殺されたにが被害者だと気づいたボイルは、失踪したマクブライドも事件に巻き込まれたと考えながら捜査を続けるのだが・・・。
__________

脚本家として活躍していたジョン・マイケル・マクドナーが、脚本を兼ねて演出した、彼にとっての長編映画デビュー作。

巨額の資金が動く麻薬密輸事件をFBIが指揮する捜査を描く内容なので、さぞかし大袈裟な物語になると思いきや、田舎警察のはみだし警官が繰り広げる騒動が愉快に展開する、実に楽しい内容の純粋なコメディ。

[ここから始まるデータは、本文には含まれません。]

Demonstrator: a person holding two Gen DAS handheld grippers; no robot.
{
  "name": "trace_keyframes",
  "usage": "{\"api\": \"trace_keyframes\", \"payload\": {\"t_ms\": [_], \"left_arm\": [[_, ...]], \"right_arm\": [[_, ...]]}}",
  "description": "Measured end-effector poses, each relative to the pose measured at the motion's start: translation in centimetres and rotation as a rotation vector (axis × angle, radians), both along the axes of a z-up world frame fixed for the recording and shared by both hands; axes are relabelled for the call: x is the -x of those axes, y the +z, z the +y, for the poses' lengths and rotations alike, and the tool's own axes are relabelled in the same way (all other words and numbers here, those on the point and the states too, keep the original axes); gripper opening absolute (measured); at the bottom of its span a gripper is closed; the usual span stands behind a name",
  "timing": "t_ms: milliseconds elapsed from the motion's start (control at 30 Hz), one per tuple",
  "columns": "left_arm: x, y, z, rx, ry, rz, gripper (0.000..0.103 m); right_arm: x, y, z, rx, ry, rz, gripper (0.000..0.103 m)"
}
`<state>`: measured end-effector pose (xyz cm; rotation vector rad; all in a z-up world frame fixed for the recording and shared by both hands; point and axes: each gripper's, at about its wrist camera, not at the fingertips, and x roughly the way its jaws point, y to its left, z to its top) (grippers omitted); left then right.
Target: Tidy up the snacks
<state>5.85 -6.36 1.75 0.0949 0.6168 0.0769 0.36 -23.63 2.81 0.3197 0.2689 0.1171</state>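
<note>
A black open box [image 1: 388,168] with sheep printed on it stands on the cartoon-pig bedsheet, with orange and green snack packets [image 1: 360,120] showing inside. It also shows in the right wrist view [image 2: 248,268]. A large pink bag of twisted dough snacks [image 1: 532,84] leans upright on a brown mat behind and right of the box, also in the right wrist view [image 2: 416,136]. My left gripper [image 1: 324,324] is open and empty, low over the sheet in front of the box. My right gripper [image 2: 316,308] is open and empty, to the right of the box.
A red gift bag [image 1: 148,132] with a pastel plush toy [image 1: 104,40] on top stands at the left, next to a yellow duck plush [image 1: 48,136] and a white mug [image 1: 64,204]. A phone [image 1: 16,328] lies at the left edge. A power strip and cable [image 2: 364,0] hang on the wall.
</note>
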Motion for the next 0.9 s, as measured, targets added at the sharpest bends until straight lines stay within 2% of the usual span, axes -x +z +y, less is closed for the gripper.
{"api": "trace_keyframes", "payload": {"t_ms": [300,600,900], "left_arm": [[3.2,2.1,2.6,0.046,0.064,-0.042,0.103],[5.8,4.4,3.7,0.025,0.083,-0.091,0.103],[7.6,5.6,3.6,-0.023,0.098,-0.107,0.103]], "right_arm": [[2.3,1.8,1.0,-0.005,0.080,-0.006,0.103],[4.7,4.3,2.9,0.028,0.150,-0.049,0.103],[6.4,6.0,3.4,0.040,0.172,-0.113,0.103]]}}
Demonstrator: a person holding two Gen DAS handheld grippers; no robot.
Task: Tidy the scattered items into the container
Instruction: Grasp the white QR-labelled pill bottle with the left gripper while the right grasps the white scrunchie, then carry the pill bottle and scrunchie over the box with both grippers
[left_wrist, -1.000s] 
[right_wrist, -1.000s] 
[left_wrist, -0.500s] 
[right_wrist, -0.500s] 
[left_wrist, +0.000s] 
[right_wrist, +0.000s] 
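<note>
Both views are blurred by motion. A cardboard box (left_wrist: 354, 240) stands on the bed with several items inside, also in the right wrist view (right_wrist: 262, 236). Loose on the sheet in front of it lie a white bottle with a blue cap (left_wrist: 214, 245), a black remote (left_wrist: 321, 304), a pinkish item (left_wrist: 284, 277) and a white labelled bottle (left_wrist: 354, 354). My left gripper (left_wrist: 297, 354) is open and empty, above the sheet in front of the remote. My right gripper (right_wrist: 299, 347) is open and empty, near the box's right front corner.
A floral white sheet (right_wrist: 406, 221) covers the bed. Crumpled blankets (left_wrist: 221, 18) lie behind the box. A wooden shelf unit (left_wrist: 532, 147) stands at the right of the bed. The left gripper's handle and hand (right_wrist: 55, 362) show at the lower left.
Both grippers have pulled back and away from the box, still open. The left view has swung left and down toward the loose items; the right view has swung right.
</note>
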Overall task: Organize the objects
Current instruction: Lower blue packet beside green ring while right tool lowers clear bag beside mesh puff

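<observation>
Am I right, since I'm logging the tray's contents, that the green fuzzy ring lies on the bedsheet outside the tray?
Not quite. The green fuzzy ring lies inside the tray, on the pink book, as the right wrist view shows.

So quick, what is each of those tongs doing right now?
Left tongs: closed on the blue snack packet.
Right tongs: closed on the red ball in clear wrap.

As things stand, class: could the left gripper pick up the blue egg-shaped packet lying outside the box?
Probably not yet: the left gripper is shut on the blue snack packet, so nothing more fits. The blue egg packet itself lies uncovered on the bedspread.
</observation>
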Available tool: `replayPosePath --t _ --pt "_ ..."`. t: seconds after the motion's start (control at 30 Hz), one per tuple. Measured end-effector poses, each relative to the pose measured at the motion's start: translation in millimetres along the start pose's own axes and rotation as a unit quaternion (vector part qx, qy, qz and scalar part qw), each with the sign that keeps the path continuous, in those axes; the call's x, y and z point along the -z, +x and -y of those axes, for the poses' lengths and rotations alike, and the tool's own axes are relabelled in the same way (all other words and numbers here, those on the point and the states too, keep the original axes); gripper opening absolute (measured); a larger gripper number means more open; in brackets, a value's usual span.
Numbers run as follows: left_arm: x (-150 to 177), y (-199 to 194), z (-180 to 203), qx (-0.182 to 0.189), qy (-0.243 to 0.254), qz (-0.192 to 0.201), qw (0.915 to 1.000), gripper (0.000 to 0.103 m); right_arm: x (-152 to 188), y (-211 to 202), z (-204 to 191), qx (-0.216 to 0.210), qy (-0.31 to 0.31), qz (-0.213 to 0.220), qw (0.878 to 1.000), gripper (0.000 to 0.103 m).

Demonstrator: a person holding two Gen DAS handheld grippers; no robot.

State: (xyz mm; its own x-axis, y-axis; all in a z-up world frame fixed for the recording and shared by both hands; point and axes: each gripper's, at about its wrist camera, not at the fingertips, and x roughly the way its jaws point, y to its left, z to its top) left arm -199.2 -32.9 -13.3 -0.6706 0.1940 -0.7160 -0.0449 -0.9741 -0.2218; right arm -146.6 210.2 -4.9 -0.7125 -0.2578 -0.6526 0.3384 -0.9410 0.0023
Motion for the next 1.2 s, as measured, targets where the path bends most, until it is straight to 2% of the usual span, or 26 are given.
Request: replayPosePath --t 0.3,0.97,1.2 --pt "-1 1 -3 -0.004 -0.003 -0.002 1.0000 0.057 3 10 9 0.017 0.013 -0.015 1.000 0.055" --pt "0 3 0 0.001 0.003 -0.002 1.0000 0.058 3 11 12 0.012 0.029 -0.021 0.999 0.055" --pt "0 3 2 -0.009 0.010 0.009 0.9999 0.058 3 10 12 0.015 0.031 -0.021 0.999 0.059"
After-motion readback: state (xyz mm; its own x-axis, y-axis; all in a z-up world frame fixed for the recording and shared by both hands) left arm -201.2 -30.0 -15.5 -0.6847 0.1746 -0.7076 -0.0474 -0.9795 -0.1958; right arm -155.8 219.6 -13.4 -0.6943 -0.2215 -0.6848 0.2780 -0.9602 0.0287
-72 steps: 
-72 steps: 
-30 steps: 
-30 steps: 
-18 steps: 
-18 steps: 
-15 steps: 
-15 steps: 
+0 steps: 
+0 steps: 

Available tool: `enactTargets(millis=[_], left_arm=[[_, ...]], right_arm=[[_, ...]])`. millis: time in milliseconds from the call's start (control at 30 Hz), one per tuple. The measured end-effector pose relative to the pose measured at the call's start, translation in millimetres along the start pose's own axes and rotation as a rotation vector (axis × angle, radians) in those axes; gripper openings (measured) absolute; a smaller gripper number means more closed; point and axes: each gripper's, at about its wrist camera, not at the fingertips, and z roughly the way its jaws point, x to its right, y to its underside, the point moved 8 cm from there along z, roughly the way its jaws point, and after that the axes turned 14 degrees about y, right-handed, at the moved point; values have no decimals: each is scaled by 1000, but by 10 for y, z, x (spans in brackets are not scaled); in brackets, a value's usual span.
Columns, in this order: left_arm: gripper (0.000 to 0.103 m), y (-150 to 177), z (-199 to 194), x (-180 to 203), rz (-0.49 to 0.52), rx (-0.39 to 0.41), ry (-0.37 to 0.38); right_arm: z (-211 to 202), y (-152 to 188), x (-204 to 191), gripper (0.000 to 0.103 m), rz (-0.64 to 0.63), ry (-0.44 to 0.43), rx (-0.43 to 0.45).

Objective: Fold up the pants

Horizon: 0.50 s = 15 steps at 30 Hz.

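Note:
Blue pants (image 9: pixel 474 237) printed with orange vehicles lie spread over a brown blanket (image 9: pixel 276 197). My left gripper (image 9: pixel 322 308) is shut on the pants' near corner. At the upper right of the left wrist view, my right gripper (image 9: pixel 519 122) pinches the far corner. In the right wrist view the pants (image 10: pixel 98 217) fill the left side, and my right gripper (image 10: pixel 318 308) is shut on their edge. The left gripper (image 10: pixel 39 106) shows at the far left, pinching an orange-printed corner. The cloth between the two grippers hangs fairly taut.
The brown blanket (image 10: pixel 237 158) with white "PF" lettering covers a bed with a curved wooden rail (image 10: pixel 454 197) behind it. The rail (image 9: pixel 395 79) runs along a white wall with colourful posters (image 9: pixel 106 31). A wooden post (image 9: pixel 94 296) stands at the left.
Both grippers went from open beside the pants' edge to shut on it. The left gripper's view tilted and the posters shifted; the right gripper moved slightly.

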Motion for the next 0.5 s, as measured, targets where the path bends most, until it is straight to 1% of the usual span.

誰の意見も聞かない風変わりで不躾な型破りな主人公が、自分の思い通りに生きる姿は痛快でもあり、不思議な説得力で周囲を納得させてしまうという愛すべきキャラクターを作り上げた、ジョン・マイケル・マクドナーの演出と脚本が光る快作に仕上がっている。

ひなびた雰囲気の田舎町を舞台に、アイルランド気質丸出しの素朴な住民が、FBIのエリート捜査官に臆することなく接する姿など、ほのぼのする描写や風景なども印象に残る。

”偏屈”とも言える人間味溢れる主人公の巡査部長を怪演したブレンダン・グリーソンの演技は絶賛され、ゴールデングローブ賞の主演男優賞(ミュージカル・コメディ)にノミネートされた。

主人公に翻弄されながらも協力し合い事件を解決するFBI捜査官のドン・チードル、麻薬密輸事件の犯人でイギリス人のマーク・ストロング、同じくアイルランド人の犯人リアム・カニンガムデヴィッド・ウィルモット、彼に殺される主人公の部下ローリー・キーナン、その妻カタリーナ・チャス、主人公の母親フィオヌラ・フラナガン、主人公が相手をする娼婦のドミニク・マクエリゴットサラ・グリーン、主人公が武器を流すIRAのメンバーであるパット・ショート、写真家のローレンス・キンランなどが共演している。